■ **Exercise brief**
If a line of the listing contains the string "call", return that line.

■ **Provided material**
>>>

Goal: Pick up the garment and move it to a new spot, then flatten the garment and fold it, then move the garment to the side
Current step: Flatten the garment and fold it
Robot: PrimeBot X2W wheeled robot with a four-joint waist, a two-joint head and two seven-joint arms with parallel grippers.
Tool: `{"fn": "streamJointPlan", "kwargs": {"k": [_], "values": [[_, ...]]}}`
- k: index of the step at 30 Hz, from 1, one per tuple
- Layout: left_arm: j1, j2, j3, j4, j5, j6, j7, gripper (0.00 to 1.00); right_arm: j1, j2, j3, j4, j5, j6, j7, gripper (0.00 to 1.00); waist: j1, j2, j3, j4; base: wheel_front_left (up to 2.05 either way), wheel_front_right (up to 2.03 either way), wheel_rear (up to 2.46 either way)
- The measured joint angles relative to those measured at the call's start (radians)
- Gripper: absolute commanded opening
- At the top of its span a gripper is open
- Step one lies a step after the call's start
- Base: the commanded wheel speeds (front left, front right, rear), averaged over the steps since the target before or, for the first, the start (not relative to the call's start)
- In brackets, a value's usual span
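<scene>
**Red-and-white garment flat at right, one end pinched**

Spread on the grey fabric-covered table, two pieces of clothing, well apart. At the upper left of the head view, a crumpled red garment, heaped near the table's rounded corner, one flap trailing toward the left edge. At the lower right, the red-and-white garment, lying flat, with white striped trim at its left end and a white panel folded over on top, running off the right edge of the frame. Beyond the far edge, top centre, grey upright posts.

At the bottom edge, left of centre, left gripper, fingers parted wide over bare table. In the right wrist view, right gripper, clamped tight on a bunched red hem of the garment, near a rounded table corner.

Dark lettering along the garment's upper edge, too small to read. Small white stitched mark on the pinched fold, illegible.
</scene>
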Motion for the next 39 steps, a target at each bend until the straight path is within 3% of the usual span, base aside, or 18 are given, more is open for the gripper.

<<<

■ **Output**
- The measured joint angles relative to those measured at the call's start (radians)
- Step one lies a step after the call's start
- Base: the commanded wheel speeds (front left, front right, rear), averaged over the steps since the target before or, for the first, the start (not relative to the call's start)

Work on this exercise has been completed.